Chronos Time vs Kairos Time


As a J in Myers Briggs lingo and a 6 in Enneagram lingo, I am driven by the fear of not being on time! I live with an internal clock that motivates/drives me to be punctual and prepared for whatever is ahead of me. I often wish I could be late or lose track of time; clearly I am plagued by this obsession.

The discovery of Sabbath as a way of being (not just a specific time each week to set aside time for God) has been transformational for me in many ways...mainly because I have taken off my watch and hope never to put one back on! My internal chronos time clock is all I need, and without an external one I can lean into Kairos time in a deeply restful way.

Let me share with you this passage from Wayne Muller's book Sabbath, which I have mentioned here before to give an understanding of the richness of Sabbath time.

"Throughout this book I use the word Sabbath both as a specific practice and a larger metaphor, a starting point to invoke a conversation about the forgotten necessity of rest. Sabbath is time for sacred rest; it may be a holy day, the seventh day of the week as in Jewish tradition or the first day of the week as for Christians. But Sabbath time may also be a Sabbath afternoon, a Sabbath hour, a Sabbath walk - indeed anything that preserves a visceral experience of life-giving nourishment and rest… Sabbath is more than the absence of work; it is not just a day off… It is the presence of something that arises when we consecrate a period of time to listen to what is most deeply beautiful, nourishing or true it is time consecrated with our attention our mindfulness, honoring those quiet forces of grace or spirit that sustain us. "
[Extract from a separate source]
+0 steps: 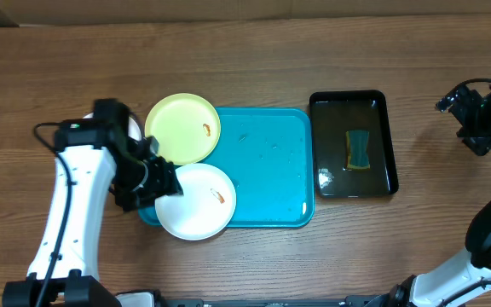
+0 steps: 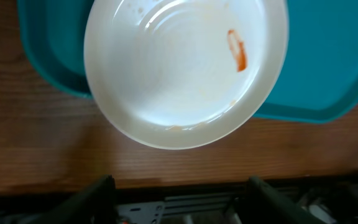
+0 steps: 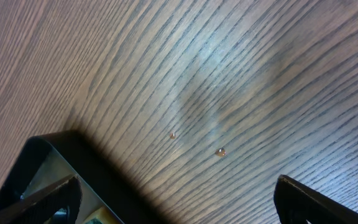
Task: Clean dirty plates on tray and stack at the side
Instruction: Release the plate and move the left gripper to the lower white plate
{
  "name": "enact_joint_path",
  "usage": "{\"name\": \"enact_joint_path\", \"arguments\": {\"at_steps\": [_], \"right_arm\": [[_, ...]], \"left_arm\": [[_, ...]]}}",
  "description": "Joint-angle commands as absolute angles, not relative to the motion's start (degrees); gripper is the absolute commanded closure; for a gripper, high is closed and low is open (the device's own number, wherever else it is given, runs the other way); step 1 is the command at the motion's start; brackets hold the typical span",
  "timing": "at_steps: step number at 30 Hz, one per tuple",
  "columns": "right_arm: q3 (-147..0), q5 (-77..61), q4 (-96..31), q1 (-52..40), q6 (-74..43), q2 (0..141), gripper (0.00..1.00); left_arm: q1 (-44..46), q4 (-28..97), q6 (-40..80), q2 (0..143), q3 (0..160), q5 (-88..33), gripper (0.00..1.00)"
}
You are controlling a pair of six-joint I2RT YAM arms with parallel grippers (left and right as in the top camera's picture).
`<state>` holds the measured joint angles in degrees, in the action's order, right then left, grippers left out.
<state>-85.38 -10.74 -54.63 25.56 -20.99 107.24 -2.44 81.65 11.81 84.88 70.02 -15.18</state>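
Note:
The turquoise tray [image 1: 271, 162] lies mid-table. A lime-green plate [image 1: 182, 128] with a brown smear overlaps its far left corner. A white plate [image 1: 196, 201] with an orange smear sits on its near left corner and overhangs the rim; it also shows in the left wrist view [image 2: 179, 74] over the tray [image 2: 328, 68]. My left gripper [image 1: 162, 181] is open and empty at that plate's left edge, its fingers [image 2: 180, 190] wide apart short of the rim. A second white plate is mostly hidden under the left arm. My right gripper [image 1: 474, 119] is open and empty over bare table [image 3: 179, 199].
A black basin [image 1: 388, 141] holding water and a yellow-green sponge [image 1: 359, 150] stands right of the tray. Its corner [image 3: 48, 149] shows in the right wrist view. Small droplets [image 3: 220, 152] lie on the wood table.

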Motion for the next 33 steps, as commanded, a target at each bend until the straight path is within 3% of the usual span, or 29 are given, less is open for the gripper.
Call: {"name": "enact_joint_path", "arguments": {"at_steps": [1,9,21,24,26,30,33], "right_arm": [[-86.3,-11.0,-54.3,25.7,-21.5,106.6,0.00],[-86.3,-11.0,-54.3,25.7,-21.5,106.6,0.00],[-86.3,-11.0,-54.3,25.7,-21.5,106.6,0.00],[-86.3,-11.0,-54.3,25.7,-21.5,106.6,0.00],[-86.3,-11.0,-54.3,25.7,-21.5,106.6,0.00],[-86.3,-11.0,-54.3,25.7,-21.5,106.6,0.00],[-86.3,-11.0,-54.3,25.7,-21.5,106.6,0.00]], "left_arm": [[2.0,82.9,20.8,83.5,69.5,-3.7,0.32],[7.7,82.5,32.7,83.5,69.1,8.1,0.32],[7.2,69.9,34.8,83.6,57.6,7.9,0.28],[7.2,67.8,34.7,83.6,55.1,8.1,0.33],[7.2,66.3,34.8,83.6,53.3,8.1,0.42],[7.2,61.3,36.0,83.6,48.5,8.0,0.43],[7.2,58.8,36.1,83.6,46.3,5.8,0.52]]}}
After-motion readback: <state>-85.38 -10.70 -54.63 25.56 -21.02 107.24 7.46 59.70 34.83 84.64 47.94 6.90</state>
It was these words and many more like them in Muller's book that turned me towards Sabbath living, towards embracing kairos time on my daily journey.

In Christian theological language, "kairos" means "the appointed time in the purpose of God," the time when God acts. "Kairos" refers to an opportune time, a "moment" or a "season" such as "harvest time," whereas "chronos" refers to a specific amount of time, such as a day or an hour.

Without my chronos time piece and with a longing for nourishment and mindfulness, I set out as often as I can at the 7th hour of the day to walk down the beautiful road above. I have discovered sounds, smells, tastes, sights and even touches that I did not realize were there. This is my Sabbath walk.

Sabbath has become a metaphor for "rest, renewal and delight," to use words from the title of Muller's book. I need it daily and am much more in tune to "the forces of grace or spirit" that sustain me than I could ever be in chronos time. Kairos Sabbath time is an essentially scheduled time on my daily calendar now.

Try it; you'll like it, as someone once said!